I understand well your desperation with the gearing and that you want to do this If you payed the price is listed in Bike Friday's web site, I do not consider your NWT a cheap bicycle!


Originally Posted by kamtsa
1. What should I expect from a higher end derailleur based gear, will the operation be smooth precise and deterministic? any recommendation for a good gear system?
The problem is not the derrailleur, but the shifter. As Jur told you, if you learn how to fine tune a derrailleur system, you will see that you have a typical bad adjusted derrailleur. Cable friction, minute derrailleur adjustments and finally when you set the derrailleur, you need to screw down as much as possible the cable tension barrels. You can use the most simple SIS derrailleur with a friction thumb shifter, it will make wonders ! By the way, all my bicycles, including road and mountain bicycles work with friction shifters and not indexed.

Originally Posted by kamtsa
2. Does it make sense to upgrade to an internal hub? If so, any recommendation for a good internal hub that will fit the NWT? (I presume that I will not need a front derailleur). The Rohloff 14 is not out of question but it really need to be perfect to justify the price.
Yes indeed it makes all the sense to install an internal gear hub in your folding bicycle, but I think that now you are precipitating your decision just because a bad adjusted derrailleur. First of all take the bicycle to a good mechanic to adjust the derrailleurs and within a couple of thousands of kilometers if you still think you an internal gear hub, then install it.

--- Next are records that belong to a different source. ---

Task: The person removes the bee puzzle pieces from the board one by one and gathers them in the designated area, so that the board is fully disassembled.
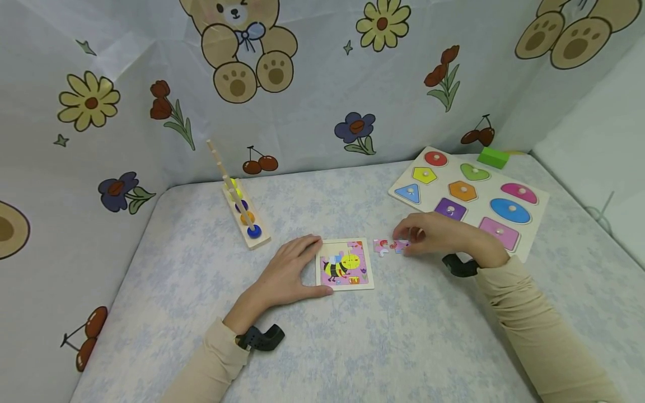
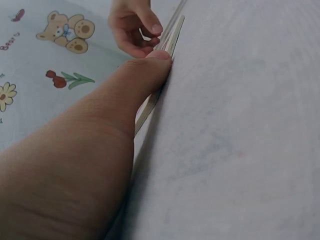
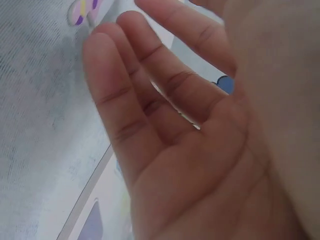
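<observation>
A square wooden puzzle tray [image 1: 345,288] with a bee picture lies flat on the table; a bare patch shows at its upper left. My left hand [image 1: 289,271] grips its left side, thumb at the lower edge and fingers at the upper left corner. In the left wrist view the thumb [image 2: 157,56] presses the tray's edge. Right of the tray lie two pink puzzle pieces, a left piece [image 1: 381,247] and a right piece [image 1: 401,245]. My right hand [image 1: 438,232] is over the right piece, thumb and forefinger apart around it. Its fingers [image 3: 107,70] look loosely bent in the right wrist view.
A wooden shape board [image 1: 478,207] with knobbed coloured shapes lies behind my right hand. A green block [image 1: 492,158] sits at its far edge. To the left stands a wooden stand [image 1: 259,242] with a slanting rod and coloured discs. A printed cloth [image 1: 312,112] hangs behind the table.
</observation>
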Demonstrator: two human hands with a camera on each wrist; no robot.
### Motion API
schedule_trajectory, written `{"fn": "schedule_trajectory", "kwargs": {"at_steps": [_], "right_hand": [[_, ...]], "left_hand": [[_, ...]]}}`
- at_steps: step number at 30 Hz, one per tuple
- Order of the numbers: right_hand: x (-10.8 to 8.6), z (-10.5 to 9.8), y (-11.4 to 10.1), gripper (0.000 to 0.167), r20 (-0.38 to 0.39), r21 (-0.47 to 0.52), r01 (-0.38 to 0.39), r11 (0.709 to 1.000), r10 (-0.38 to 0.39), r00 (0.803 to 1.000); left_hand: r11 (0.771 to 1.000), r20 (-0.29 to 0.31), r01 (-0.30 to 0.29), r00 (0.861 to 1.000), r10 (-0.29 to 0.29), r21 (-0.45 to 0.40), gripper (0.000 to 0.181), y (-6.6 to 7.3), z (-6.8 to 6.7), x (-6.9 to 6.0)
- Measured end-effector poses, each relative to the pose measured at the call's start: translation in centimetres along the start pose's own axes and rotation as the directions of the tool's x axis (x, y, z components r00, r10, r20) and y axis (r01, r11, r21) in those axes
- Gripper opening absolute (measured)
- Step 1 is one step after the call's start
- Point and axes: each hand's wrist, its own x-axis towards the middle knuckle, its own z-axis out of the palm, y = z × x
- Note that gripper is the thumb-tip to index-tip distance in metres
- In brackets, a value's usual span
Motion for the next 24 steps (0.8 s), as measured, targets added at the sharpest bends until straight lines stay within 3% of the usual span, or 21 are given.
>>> {"fn": "schedule_trajectory", "kwargs": {"at_steps": [15,24], "right_hand": [[0.9,0.9,-1.0,0.035,-0.113,0.043,0.109,0.993,-0.103,0.988],[1.7,2.0,-2.1,0.034,-0.178,0.0,0.12,0.993,-0.118,0.977]], "left_hand": [[1.0,-0.01,-0.011,1.0,0.011,-0.002,0.108,0.1,-0.1,-0.1],[1.0,-0.011,-0.005,1.0,0.005,0.001,0.109,0.1,0.0,-0.1]]}}
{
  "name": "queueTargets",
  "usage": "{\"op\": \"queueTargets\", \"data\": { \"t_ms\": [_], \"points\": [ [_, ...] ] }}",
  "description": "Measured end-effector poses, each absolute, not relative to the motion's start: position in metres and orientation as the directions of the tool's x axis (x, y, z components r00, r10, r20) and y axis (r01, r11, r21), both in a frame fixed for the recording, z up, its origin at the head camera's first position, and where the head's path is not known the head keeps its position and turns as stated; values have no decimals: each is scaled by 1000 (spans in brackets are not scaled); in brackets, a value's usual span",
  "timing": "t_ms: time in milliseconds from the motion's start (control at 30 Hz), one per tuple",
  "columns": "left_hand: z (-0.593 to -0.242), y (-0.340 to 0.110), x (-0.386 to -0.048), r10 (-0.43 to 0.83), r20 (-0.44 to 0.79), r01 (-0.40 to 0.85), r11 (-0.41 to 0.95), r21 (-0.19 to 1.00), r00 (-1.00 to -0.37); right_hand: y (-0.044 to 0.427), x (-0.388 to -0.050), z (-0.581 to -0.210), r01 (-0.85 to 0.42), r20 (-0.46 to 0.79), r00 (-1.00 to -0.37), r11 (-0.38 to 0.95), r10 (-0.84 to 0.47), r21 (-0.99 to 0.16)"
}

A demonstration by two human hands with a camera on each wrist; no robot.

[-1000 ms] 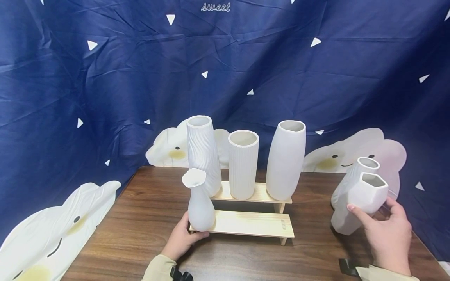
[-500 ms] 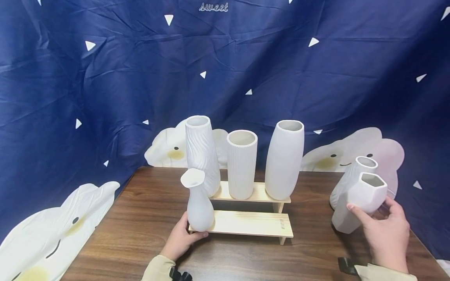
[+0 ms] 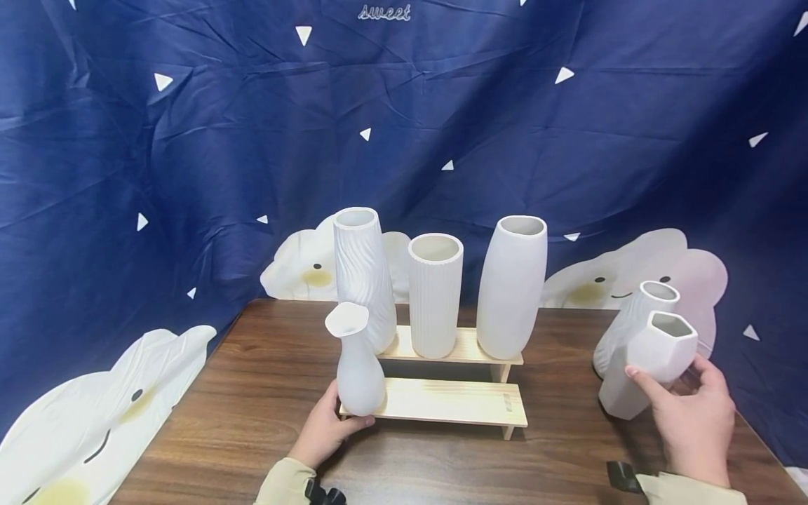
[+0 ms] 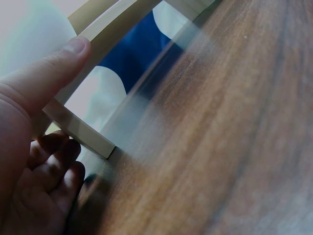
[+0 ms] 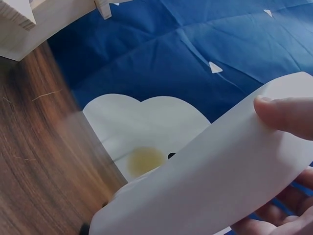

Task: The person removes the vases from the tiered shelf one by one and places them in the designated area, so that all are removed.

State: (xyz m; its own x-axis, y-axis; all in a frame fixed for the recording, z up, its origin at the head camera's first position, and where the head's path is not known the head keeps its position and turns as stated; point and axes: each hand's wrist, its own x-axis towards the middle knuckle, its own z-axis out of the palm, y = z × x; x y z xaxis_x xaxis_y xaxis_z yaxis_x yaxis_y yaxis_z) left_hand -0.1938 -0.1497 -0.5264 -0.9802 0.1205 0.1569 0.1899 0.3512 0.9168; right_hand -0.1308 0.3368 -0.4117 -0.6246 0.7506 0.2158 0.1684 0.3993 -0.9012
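In the head view, my right hand [image 3: 697, 424] holds a white faceted vase [image 3: 653, 365] with a hexagonal mouth. The thumb lies on its near side and the fingers wrap the far side. In the right wrist view the same vase [image 5: 205, 171] runs diagonally, gripped near its upper end. I cannot tell whether its base touches the table. My left hand [image 3: 328, 424] grips the left end of the light wooden two-step stand [image 3: 448, 403]; the left wrist view shows the thumb on the lower step's edge and fingers curled below. A white flared-neck vase [image 3: 361, 372] stands there.
On the upper step stand a wavy-ribbed vase [image 3: 362, 280], a fluted cylinder vase [image 3: 435, 298] and a smooth tall vase [image 3: 513, 287]. Another white vase [image 3: 631, 319] stands behind the held one. The brown table [image 3: 252, 407] ends at a blue cloth backdrop [image 3: 404, 105].
The base of the faceted vase has shifted slightly to the right in the right hand. The left hand stays on the stand, and the other vases stand as before.
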Motion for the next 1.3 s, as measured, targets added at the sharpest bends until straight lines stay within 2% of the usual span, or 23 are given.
{"op": "queueTargets", "data": {
  "t_ms": [733, 1000, 1300],
  "points": [
    [-527, -150, -194, 123, 162, 195, 341, 920, -979, 346, -133, -419, 150, 189, -626, 355, 757, -923],
    [-525, -150, -194, 122, 152, 186, 354, 917, -981, 347, -136, -420, 179, 157, -633, 341, 758, -923],
    [-526, -150, -194, 126, 153, 188, 340, 922, -980, 353, -136, -426, 178, 186, -625, 370, 758, -912]
  ]
}}
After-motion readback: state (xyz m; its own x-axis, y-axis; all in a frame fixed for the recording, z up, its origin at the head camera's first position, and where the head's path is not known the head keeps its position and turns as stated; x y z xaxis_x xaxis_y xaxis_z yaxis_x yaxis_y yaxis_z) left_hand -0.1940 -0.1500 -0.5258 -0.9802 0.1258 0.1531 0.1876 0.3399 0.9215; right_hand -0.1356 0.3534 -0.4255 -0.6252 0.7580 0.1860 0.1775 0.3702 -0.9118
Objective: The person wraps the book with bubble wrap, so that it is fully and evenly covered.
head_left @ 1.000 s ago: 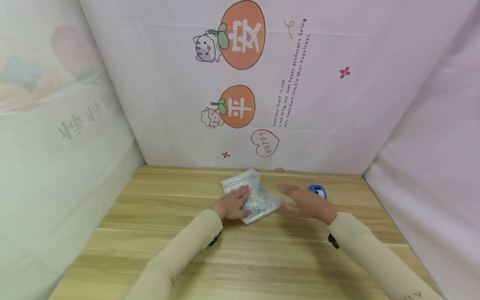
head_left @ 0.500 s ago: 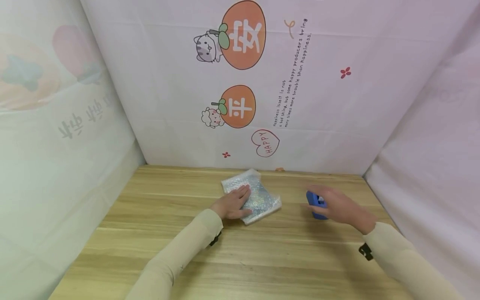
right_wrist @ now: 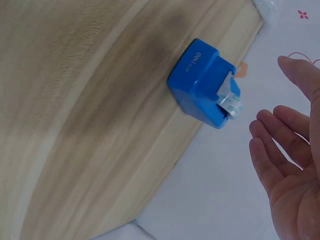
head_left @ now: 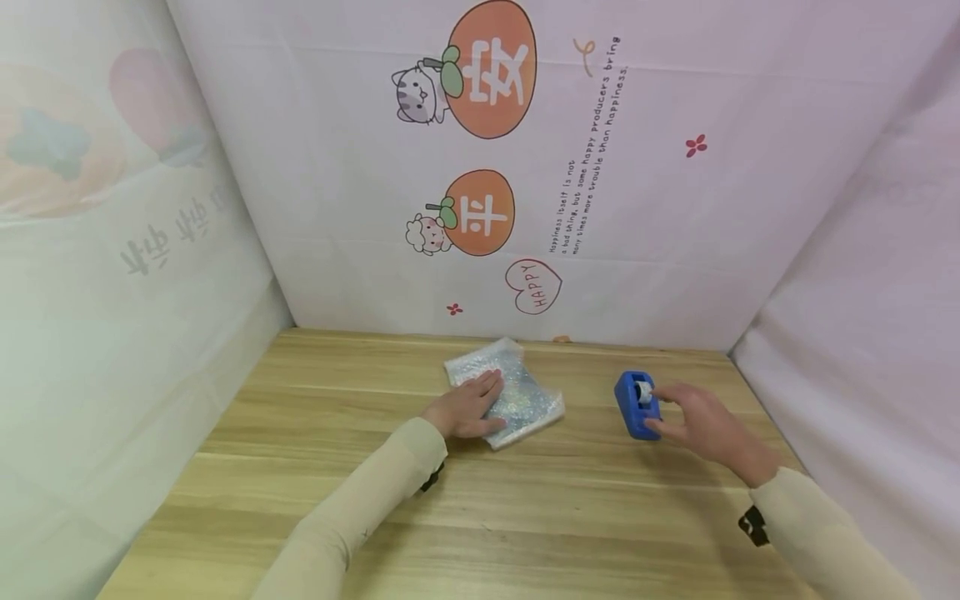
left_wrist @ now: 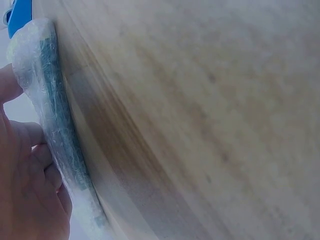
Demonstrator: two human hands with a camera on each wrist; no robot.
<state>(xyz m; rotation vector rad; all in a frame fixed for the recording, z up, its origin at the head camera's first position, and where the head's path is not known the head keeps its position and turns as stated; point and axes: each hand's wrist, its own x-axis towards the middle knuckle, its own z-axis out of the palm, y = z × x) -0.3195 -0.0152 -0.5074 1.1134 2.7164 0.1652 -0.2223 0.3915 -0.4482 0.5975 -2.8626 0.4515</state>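
Note:
A flat bubble-wrapped packet (head_left: 517, 400) lies on the wooden table, its ends loose and whitish. My left hand (head_left: 465, 408) rests on its left part with fingers extended; the left wrist view shows the packet's blue-green edge (left_wrist: 62, 110) through the wrap. To the right stands a blue tape dispenser (head_left: 636, 417) with a roll of tape in it. Just right of the dispenser is my right hand (head_left: 705, 425), thumb and fingers apart. In the right wrist view, a gap separates the fingers from the dispenser and its tape end (right_wrist: 231, 104).
The table (head_left: 480, 525) meets a white printed cloth (head_left: 360, 208) along its back edge. Cloth walls also stand at the left (head_left: 127, 350) and right (head_left: 862, 292).
My right hand has moved away from the packet to the right, over the tape dispenser and then to its right side. The left hand has stayed on the packet.

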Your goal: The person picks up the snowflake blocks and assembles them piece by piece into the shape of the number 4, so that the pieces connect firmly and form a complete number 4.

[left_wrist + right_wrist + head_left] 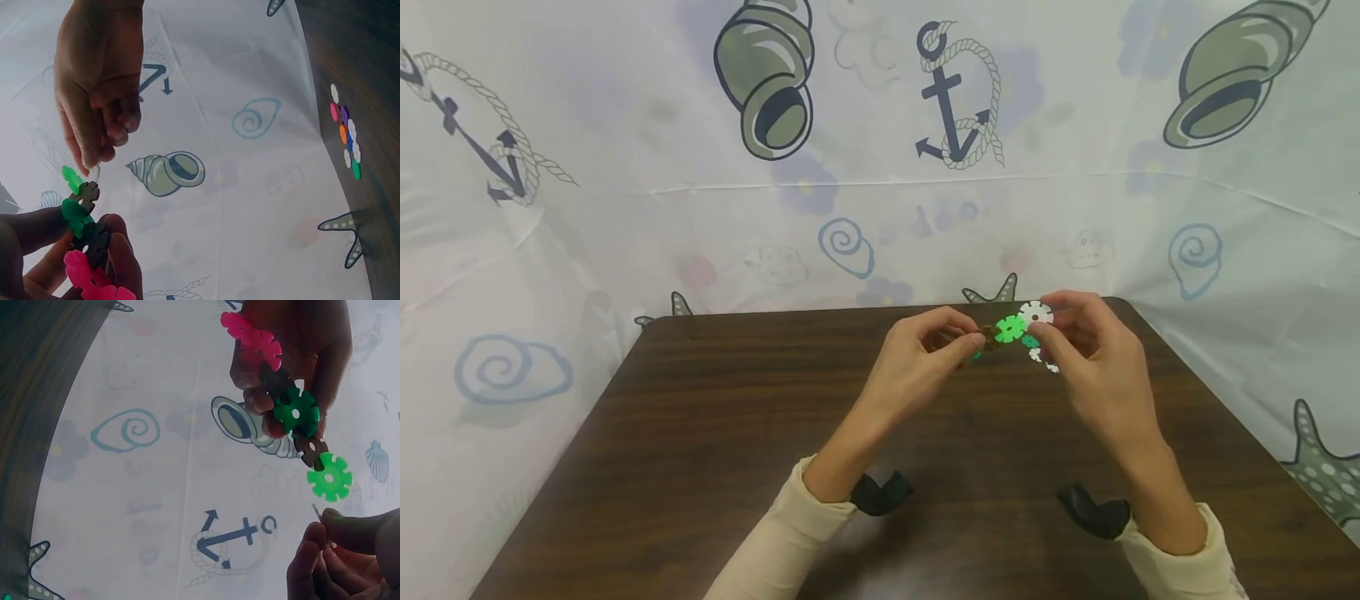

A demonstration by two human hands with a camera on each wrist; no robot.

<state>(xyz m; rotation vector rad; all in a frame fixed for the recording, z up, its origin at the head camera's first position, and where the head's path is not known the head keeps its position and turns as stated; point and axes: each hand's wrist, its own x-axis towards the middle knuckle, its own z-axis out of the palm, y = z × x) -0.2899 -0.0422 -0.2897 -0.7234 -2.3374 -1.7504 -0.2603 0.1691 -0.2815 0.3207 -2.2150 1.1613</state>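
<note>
My left hand [925, 354] grips a chain of notched plastic snowflake discs, held up above the table. Along it run two pink discs [78, 269], a dark disc [97, 240], a green disc [297, 413], a brown disc [310, 449] and, at the free end, a light green disc [329, 477]. Between thumb and fingers my right hand [1101, 367] pinches a white disc [1036, 312], seen nearly edge-on in the right wrist view. It is right by the light green disc; a small gap shows between them in that view.
Loose discs [352, 130] in white, pink, purple, orange, blue and green lie on the dark wooden table [737, 417], partly behind my right hand in the head view. A patterned cloth [887, 233] hangs around the table's back and sides. Black bands [880, 493] sit at both wrists.
</note>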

Originally Posted by kamtsa
Any suggestion will be greatly appreciated. The bike runs well in general but the gearing requires constant attention (including micro adjustment of the front derailleur so it does not touch the chain) which distract from the fun of riding the bike. I tested today a Dahon Vitesse with internal hub (for my son, he is also looking for a folder) and I was surprised how smooth the ride and shifting.

Thanks,

Kam
Indeed you're right about the smoothness!

Last edited by caotropheus; 02-04-09 at 06:23 AM.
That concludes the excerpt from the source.